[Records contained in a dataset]
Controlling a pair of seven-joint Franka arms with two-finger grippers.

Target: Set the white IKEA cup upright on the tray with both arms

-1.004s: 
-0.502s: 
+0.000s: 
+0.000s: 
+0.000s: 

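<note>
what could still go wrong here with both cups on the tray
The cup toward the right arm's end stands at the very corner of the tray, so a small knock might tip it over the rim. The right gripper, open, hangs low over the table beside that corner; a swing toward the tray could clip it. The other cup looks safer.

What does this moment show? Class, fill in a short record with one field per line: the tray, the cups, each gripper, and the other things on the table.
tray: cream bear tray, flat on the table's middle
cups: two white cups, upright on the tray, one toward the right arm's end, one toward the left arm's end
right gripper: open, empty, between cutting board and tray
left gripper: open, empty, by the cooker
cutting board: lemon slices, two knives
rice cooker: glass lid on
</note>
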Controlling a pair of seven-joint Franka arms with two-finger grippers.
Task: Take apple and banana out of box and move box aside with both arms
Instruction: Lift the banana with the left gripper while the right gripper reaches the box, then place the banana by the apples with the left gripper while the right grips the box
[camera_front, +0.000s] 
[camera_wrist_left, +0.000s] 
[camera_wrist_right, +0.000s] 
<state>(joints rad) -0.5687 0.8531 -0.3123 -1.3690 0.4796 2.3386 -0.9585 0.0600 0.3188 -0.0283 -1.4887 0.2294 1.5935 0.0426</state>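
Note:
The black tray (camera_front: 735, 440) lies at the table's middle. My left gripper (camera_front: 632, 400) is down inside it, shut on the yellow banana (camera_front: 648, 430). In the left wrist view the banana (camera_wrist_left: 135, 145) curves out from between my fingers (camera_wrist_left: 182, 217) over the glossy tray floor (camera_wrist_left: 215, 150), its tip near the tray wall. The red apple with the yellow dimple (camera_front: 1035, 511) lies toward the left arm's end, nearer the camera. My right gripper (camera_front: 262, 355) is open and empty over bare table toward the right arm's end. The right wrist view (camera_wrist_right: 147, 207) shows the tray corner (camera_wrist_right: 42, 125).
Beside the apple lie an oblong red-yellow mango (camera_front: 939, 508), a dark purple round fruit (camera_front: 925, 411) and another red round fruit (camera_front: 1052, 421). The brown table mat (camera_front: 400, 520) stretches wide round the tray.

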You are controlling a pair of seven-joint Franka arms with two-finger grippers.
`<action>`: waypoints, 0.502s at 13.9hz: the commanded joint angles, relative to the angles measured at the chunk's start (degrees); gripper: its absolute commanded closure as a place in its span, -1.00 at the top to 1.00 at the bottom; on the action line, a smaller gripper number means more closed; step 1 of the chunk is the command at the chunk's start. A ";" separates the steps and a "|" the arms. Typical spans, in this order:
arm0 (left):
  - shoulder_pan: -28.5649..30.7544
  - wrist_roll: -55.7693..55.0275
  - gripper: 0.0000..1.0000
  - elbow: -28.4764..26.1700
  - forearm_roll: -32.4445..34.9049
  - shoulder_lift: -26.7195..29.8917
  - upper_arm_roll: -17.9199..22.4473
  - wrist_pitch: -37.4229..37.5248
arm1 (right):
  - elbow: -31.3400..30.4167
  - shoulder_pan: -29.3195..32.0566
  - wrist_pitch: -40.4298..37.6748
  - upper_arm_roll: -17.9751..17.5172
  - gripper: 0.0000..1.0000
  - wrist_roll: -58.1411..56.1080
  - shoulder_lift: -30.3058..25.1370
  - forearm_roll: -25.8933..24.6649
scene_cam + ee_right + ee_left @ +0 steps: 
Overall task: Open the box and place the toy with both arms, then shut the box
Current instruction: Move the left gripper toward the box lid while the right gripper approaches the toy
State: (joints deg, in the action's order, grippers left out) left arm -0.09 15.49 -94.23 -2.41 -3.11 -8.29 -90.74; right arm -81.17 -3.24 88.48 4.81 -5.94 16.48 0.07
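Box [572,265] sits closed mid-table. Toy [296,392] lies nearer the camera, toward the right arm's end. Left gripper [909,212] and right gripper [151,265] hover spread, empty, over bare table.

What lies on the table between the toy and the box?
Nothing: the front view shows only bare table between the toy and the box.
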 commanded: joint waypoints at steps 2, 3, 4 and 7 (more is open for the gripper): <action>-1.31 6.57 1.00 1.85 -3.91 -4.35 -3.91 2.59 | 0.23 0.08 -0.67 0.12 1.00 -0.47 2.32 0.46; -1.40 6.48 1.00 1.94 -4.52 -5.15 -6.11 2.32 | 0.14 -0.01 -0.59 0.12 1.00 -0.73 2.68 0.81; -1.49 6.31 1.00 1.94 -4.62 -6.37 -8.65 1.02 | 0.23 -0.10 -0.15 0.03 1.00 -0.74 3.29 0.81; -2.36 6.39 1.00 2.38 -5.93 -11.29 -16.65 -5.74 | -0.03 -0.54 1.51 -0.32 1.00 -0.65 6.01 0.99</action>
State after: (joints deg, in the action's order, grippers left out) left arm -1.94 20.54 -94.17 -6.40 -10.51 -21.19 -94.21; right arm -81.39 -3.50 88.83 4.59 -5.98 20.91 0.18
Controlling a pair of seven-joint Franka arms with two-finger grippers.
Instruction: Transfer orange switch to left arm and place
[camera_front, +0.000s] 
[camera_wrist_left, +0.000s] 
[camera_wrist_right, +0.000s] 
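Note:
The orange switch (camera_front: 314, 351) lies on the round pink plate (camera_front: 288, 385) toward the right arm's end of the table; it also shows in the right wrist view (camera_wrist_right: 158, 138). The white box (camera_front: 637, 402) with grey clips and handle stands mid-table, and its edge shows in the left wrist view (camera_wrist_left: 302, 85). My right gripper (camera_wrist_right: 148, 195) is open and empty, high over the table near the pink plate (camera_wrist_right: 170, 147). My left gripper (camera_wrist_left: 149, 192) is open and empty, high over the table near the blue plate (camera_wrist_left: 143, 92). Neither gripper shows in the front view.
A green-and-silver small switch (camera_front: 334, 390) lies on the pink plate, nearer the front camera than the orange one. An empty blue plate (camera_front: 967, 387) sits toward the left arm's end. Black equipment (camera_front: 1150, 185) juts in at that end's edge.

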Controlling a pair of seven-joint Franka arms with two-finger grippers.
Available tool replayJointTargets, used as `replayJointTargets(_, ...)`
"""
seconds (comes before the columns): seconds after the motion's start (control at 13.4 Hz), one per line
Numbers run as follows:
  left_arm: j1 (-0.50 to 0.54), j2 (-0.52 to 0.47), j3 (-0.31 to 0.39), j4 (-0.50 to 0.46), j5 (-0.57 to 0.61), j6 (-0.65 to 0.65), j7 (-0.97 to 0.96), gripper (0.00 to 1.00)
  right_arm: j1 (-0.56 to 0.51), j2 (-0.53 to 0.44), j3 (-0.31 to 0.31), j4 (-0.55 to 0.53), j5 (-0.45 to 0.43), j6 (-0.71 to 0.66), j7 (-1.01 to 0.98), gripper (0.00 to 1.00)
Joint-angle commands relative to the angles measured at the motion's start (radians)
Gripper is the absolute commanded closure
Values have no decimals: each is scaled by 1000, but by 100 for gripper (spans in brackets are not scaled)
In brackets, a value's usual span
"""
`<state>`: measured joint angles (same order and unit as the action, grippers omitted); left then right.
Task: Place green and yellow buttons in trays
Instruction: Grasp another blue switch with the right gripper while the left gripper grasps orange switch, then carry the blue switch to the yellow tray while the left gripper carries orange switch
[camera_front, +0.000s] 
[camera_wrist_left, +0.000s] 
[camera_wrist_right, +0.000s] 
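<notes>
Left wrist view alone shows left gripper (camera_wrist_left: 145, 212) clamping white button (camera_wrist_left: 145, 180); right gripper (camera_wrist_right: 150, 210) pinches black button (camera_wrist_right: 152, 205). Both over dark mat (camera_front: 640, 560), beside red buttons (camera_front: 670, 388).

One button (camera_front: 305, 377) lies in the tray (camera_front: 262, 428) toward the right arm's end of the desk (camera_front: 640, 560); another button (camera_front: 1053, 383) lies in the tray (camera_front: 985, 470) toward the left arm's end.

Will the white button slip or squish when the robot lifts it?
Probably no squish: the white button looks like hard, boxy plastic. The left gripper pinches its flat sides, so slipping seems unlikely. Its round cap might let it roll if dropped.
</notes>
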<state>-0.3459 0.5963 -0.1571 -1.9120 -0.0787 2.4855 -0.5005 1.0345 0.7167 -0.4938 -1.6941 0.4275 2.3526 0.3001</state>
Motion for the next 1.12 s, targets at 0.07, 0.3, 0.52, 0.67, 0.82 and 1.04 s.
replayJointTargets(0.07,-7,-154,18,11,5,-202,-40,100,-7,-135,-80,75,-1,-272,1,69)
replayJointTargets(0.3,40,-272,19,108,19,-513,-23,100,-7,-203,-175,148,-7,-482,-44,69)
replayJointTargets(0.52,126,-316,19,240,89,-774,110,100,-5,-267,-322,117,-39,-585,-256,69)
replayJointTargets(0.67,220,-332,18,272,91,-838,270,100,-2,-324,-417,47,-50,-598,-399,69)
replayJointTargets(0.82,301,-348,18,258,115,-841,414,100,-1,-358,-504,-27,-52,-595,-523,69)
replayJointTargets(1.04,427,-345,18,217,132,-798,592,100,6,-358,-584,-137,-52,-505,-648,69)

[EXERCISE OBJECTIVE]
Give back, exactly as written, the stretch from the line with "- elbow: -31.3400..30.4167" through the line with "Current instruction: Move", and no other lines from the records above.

[REPLY TO THE TASK]
  - elbow: -31.3400..30.4167
  - shoulder_pan: -29.3195..32.0566
  - wrist_pitch: -40.4298..37.6748
  - upper_arm_roll: -17.9751..17.5172
  - gripper: 0.0000..1.0000
  - wrist_roll: -58.1411..56.1080
  - shoulder_lift: -30.3058..25.1370
  - forearm_roll: -25.8933..24.6649
scene_cam + ee_right + ee_left @ +0 steps: 
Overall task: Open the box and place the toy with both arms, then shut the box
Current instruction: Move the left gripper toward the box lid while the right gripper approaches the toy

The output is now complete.